### Task description
The answer must consist of every line from the data that holds "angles".

^^^^^^^^^^^^^^^^

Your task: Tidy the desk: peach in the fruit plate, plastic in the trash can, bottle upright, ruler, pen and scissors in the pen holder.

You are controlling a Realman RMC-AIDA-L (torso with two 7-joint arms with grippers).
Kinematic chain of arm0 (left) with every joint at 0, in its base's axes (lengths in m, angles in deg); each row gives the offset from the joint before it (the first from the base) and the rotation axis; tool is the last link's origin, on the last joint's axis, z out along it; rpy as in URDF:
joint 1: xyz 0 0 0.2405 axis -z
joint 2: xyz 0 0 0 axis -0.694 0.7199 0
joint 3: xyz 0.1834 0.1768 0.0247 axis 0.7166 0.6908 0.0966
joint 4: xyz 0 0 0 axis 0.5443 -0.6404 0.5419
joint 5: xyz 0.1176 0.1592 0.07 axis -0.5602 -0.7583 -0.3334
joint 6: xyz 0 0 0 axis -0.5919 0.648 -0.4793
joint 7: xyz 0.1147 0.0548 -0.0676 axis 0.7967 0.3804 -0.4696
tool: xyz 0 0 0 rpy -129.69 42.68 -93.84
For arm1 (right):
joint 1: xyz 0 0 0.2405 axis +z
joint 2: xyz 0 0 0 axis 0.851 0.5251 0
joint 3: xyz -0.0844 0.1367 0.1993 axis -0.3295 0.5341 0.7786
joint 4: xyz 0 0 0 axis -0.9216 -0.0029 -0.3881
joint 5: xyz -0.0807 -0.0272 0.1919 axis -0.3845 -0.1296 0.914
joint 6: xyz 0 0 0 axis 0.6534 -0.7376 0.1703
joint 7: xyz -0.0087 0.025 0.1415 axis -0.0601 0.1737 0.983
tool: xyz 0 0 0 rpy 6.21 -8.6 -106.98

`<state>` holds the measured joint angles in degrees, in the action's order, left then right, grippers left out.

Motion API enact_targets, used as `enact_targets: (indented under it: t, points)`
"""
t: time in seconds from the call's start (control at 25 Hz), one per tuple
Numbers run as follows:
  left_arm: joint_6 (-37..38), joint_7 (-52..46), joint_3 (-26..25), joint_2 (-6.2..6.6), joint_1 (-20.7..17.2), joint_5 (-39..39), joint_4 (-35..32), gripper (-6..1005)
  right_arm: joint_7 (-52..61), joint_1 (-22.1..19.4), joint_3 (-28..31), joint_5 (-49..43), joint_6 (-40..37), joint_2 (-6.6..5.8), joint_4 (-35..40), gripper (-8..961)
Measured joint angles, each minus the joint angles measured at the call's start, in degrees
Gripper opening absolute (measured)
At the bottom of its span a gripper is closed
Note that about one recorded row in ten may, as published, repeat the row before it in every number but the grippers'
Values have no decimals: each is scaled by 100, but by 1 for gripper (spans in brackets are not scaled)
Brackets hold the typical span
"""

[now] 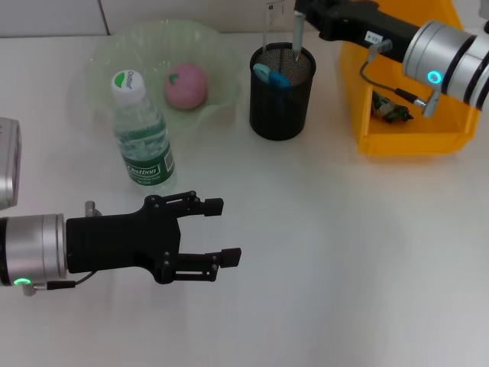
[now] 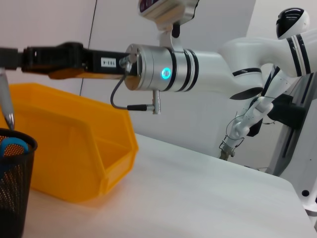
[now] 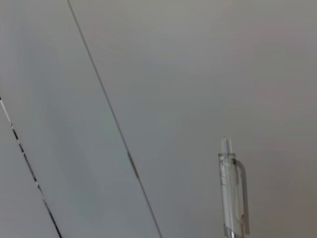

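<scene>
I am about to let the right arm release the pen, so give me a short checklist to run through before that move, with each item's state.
1. pen upright over the pen holder: ok, its tip is inside the rim.
2. right gripper grip on the pen: cannot tell, fingers not visible.
3. scissors already in the holder: ok.
4. left gripper clear of the holder: ok, open and low over the table.
5. bottle upright: ok.
6. peach in the fruit plate: ok.

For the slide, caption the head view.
Right gripper lowers pen into holder; left gripper open.
</scene>
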<state>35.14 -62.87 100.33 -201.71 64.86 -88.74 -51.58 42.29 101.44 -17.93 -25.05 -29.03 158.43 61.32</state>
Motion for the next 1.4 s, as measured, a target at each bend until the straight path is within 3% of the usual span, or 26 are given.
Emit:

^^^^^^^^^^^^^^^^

### Answer space
Kinematic chain of arm0 (left) with every joint at 0, in its base's axes (lengths in m, angles in deg); each row gives the offset from the joint before it (the first from the base) and the rotation axis; tool is the last link's origin, on the last joint's axis, z out along it; rpy as in URDF:
`<state>` holds the measured joint angles in degrees, in the action's order, left then right, grippers left out.
Measured joint angles, each minus the joint angles measured at the call's start, in degrees

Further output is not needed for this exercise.